Farhana, owner of Calgary’s The Beige Label Salon, was honoured to be a sponsor of StrikeUP. “This sponsorship adds to my purpose of leaving not only the beauty industry, but my fellow women entrepreneurs, in a place of empowerment and fulfillment,” said Farhana. “I truly believe that tapping into our resources, making impactful connections, and sharing our experiences is what is elevating our ecosystem as a whole.”
How Square helped women entrepreneurs during COVID-19
Throughout the COVID-19 pandemic, it has been especially evident how Square’s tools have helped women entrepreneurs navigate the challenges of operating during such a tumultuous time. “Running a business is hard, especially amidst a pandemic, but it’s easier with the right tools,” said Jung. “We’re focused on building solutions that give women across Canada the peace of mind and freedom they need to focus on their entrepreneurial vision and succeed on their own terms.”
Lenore described how Square was instrumental in helping LenJo Bakes to keep their doors open under COVID-19 restrictions. “Having an online shop, self-serve ordering, and many more innovations that just appeared when we needed them the most eased the transition from in-store shopping to contactless shopping,” she said. “I was trying to focus on just keeping my business open, and Square took away all of the pressure to innovate — and they were so much better at it than I was, since they had a lot of these things in the pipeline already.”
Farhana similarly credits Square with helping her business weather the last couple of years. “So many things have changed since I started my business, but one thing that has remained constant has been using Square,” she said. “At first, I was using it as a payment processor, and now it has fully integrated with my business.
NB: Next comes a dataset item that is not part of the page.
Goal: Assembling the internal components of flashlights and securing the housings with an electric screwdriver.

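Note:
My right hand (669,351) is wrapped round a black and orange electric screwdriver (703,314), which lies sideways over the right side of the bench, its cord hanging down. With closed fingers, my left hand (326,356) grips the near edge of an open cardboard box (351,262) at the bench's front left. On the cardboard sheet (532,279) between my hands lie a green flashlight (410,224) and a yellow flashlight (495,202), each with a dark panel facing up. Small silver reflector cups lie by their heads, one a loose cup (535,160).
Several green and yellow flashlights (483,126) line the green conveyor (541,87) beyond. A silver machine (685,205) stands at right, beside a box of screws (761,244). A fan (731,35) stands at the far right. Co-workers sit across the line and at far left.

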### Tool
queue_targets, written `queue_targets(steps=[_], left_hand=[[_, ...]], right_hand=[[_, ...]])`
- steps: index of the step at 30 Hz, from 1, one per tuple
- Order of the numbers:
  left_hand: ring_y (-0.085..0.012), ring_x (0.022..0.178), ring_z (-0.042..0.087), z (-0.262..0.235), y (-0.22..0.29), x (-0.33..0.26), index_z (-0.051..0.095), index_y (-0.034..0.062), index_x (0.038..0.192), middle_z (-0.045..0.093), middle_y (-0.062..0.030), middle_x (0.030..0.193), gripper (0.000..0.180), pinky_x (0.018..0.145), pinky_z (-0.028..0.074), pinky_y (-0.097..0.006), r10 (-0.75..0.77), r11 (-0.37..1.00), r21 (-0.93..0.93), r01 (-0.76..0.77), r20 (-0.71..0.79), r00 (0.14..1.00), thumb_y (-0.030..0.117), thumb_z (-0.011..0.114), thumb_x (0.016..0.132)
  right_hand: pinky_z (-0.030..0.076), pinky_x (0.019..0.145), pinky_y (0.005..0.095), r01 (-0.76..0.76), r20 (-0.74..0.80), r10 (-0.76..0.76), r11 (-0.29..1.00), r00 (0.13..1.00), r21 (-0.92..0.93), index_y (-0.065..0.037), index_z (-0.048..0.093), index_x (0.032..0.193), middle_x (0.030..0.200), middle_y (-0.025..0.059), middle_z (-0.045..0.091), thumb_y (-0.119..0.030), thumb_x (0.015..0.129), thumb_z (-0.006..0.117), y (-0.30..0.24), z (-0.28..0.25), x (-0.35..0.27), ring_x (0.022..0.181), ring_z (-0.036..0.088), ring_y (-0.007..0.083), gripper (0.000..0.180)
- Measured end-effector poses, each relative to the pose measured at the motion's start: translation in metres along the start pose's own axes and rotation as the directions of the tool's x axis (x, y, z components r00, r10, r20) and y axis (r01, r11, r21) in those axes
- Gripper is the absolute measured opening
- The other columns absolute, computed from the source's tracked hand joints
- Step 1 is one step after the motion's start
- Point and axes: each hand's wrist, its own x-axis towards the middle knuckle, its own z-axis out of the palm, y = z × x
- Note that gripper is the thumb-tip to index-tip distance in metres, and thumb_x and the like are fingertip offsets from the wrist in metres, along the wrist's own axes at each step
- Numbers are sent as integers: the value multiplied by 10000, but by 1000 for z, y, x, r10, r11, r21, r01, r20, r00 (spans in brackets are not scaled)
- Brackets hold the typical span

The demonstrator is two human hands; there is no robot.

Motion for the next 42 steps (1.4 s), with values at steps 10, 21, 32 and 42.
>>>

It’s our appointment calendar, online booking system, retail store, and inventory tracker. I love that I can do almost everything on one platform.”
Square’s commitment to helping women sellers grow and strengthen their businesses remains a priority. “56% of our sellers in Canada are women — that’s well above the 38% of self-employed Canadians who are women,” said Jung. “We believe that more women across Canada need to be able to fairly and easily participate and thrive in the economy, and we will continue to help level the playing field for them.”